Androniki Lada

Personal information
- Native name: Ανδρονίκη Λαδά
- National team: Cyprus
- Born: 19 April 1991 (age 35)
- Years active: 2014–

Sport
- Country: Cyprus
- Sport: Discus throw

Achievements and titles
- National finals: 2016, 2017, 2018, 2019, 2020, 2021, 2022
- Commonwealth finals: 2014, 2018
- Personal best: 59.18 m

Medal record
Representing Cyprus
Games of the Small States of Europe
| Silver medal – second place | 2017 San Marino | Discus |
Balkan Athletics Championships
| Gold medal – first place | 2022 Craiova | Discus |
Championships of the Small States of Europe
| Bronze medal – third place | 2022 Marsa | Discus |
| Silver medal – second place | 2024 Gibraltar | Discus |

= Androniki Lada =

Cypriot discus thrower

Androniki Lada (Ανδρονίκη Λαδά, born 19 April 1991) is a Cypriot discus thrower who has won seven consecutive national championships. Lada finished second in the discus event at the 2017 Games of the Small States of Europe, first in the discus event at the 2022 Balkan Athletics Championships, second at the 2024 Championships of the Small States of Europe and third at the 2022 Championships of the Small States of Europe. She came eighth at the discus event at the 2018 Commonwealth Games.

==Career==

Lada has won seven consecutive Cyprus National Championships, from 2016 to 2021. In 2014, she set a personal best throw, and Cyprus national record, of 56.69 metres. She came 13th in the discus competition at the 2014 Commonwealth Games in Glasgow, Scotland. Lada came eighth at the discus event at the 2015 Summer Universiade in Gwangju, South Korea. In 2017, Lada represented Cyprus at the European Throwing Cup, as Cyprus' national champion. In the same year, Lada finished second in the discus event at the 2017 Games of the Small States of Europe with a best throw of 50.01 m.

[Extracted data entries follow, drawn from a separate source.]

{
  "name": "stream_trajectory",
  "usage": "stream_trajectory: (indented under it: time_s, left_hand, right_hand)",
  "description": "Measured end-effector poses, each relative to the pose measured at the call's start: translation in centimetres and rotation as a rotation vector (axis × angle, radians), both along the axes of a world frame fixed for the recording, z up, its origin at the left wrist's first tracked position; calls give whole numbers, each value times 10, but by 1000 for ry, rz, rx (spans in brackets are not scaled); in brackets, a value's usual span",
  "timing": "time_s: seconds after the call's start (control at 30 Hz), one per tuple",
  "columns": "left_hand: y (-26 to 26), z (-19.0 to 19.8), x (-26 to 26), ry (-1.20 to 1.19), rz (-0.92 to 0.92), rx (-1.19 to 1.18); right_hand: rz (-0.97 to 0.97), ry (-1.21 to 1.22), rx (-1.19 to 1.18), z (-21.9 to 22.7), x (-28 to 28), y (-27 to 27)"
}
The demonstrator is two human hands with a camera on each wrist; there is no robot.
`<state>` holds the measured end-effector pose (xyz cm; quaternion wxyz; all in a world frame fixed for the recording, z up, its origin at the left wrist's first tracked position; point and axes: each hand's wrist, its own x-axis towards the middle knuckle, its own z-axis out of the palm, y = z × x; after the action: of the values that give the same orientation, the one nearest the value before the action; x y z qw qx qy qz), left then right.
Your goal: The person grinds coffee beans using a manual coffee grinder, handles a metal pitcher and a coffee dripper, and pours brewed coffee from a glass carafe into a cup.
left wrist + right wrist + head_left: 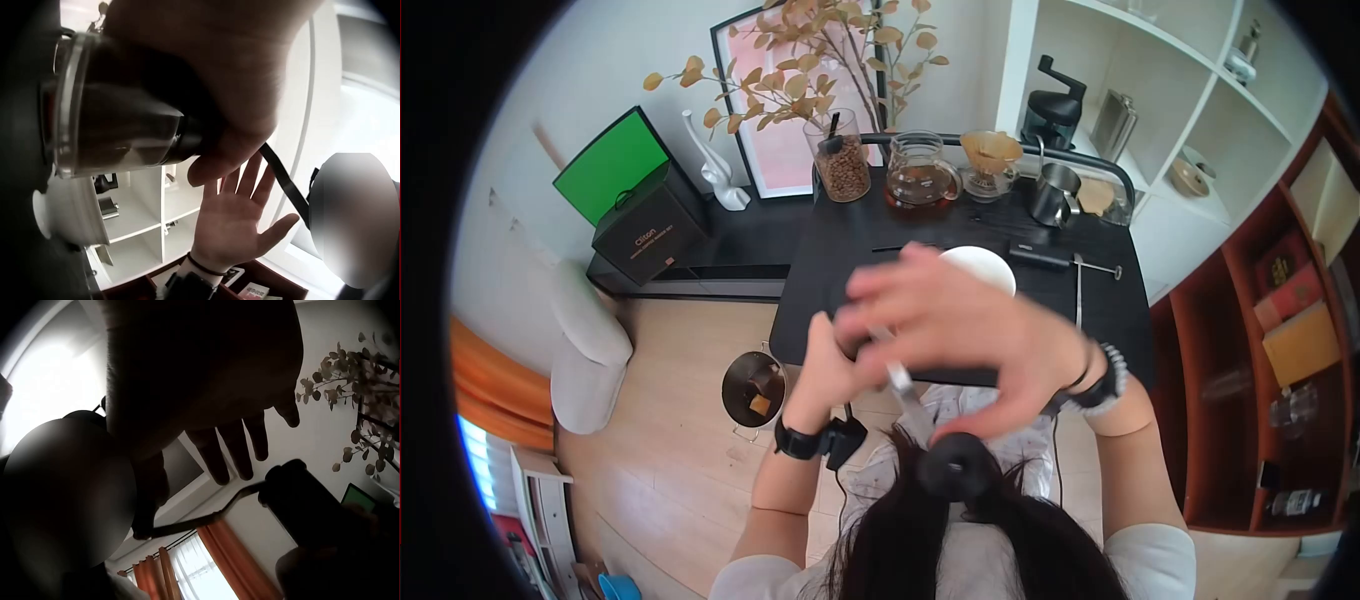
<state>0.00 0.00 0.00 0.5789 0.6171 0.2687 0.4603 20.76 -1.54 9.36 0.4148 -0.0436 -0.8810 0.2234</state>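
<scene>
My left hand [828,370] grips a hand coffee grinder [115,115] with a clear cup at its lower end, held over the front edge of the black table [820,270]. A metal crank [908,395] runs from the grinder's top toward me and ends in a round black knob [955,467]. Above the crank, my right hand [980,335] is spread, palm facing the grinder in the left wrist view, fingers straight. Its thumb is right at the knob end of the crank. Partly hidden behind the right hand, a white bowl [985,267] sits on the table.
Along the table's back stand a jar of beans [845,175], a glass coffee server [918,180], a dripper with filter [990,155] and a steel pitcher [1055,195]. A milk frother [1040,256] lies to the right. A bin [750,388] stands on the floor, left.
</scene>
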Motion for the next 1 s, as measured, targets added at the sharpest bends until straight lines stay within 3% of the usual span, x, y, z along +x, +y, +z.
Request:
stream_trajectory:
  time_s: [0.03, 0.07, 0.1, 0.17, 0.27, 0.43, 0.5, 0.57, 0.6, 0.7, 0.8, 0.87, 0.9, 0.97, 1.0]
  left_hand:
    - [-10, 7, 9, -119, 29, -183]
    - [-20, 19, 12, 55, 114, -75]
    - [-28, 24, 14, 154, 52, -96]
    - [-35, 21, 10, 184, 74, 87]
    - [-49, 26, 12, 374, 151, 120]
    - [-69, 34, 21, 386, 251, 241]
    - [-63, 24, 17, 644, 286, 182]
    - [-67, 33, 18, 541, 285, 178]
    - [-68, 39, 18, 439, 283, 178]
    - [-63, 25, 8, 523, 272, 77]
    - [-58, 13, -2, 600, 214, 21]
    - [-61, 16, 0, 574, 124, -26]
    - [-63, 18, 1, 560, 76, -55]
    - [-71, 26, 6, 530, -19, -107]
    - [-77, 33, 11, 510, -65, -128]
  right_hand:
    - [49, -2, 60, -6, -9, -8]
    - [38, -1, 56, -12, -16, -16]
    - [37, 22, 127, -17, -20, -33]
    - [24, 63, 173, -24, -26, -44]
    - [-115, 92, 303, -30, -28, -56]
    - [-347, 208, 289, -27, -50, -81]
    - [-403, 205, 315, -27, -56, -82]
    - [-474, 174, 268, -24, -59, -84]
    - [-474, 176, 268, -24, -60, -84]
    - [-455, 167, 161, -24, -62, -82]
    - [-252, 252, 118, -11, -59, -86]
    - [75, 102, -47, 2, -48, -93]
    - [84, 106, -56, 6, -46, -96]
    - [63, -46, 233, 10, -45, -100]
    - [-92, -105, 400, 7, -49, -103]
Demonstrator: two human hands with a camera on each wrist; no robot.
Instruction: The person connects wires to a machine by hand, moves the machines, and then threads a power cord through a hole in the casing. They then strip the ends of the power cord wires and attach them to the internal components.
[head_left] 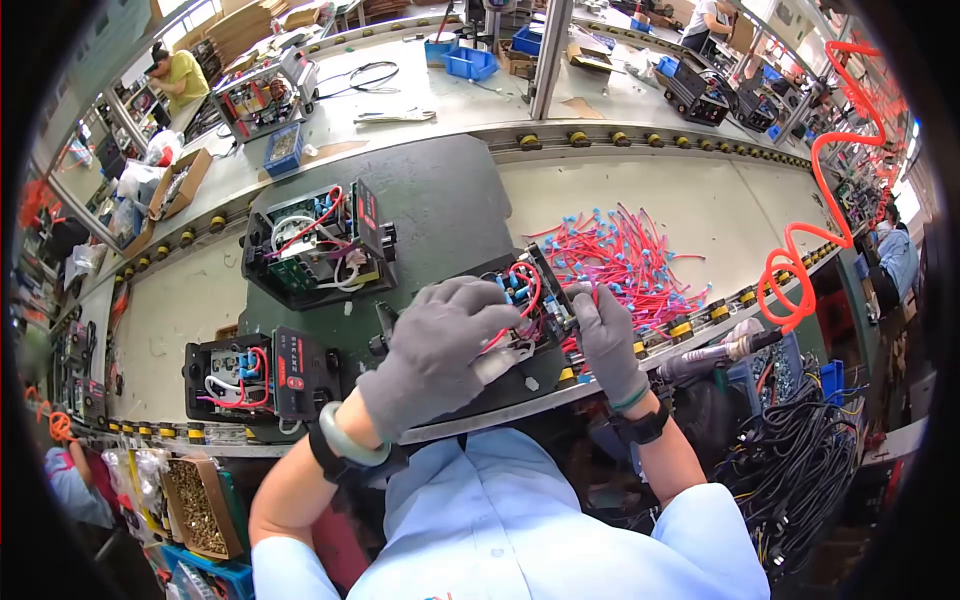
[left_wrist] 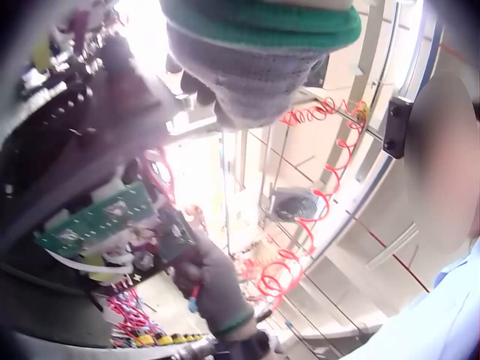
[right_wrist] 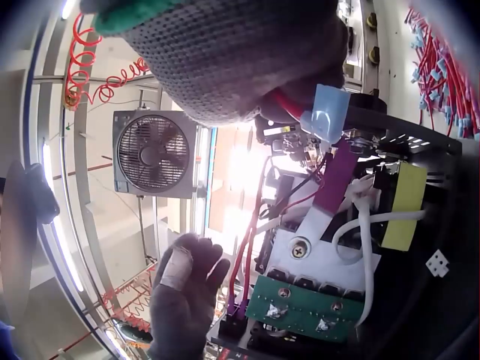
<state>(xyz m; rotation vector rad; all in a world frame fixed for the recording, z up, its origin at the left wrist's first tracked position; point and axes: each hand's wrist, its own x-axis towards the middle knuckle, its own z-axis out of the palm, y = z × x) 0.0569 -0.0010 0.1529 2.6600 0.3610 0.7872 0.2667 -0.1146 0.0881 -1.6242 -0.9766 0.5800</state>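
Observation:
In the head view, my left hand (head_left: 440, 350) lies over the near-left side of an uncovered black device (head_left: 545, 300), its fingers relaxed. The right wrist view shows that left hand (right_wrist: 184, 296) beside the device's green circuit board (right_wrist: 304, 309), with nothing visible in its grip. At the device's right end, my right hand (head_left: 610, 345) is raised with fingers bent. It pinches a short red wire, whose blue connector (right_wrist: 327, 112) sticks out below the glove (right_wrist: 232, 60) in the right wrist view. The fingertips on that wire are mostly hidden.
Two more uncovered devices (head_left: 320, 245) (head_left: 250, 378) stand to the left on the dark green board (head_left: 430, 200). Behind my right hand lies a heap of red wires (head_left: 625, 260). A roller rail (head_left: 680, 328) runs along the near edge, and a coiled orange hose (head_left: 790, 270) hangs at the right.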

Lada competed for Cyprus at the 2018 Commonwealth Games in Gold Coast, Australia. She finished eighth in the event, with a best throw of 53.12 m. At the 2019 Cyprus National Championships, Lada won the discus event by over 10 metres. In February 2020, Lada beat her own Cyprus national record, with a throw of 59.18 metres. As a result, she qualified for the 2020 European Athletics Championships, though the event was later cancelled due to the COVID-19 pandemic. Lada was in the running to qualify for the 2020 Summer Olympics, based on her world ranking position, until the Olympics were postponed. In May 2020, Lada was in the first group of Cypriot athletes allowed to train during the COVID-19 pandemic. She came eighth in the discus event at the 2021 European Throwing Cup, with a best throw of 57.54m.

In 2022, Lada won the discus event at the Balkan Athletics Championship, and came third in the discus event at the Championships of the Small States of Europe. Lada was second in the discus event at the 2024 Championships of the Small States of Europe.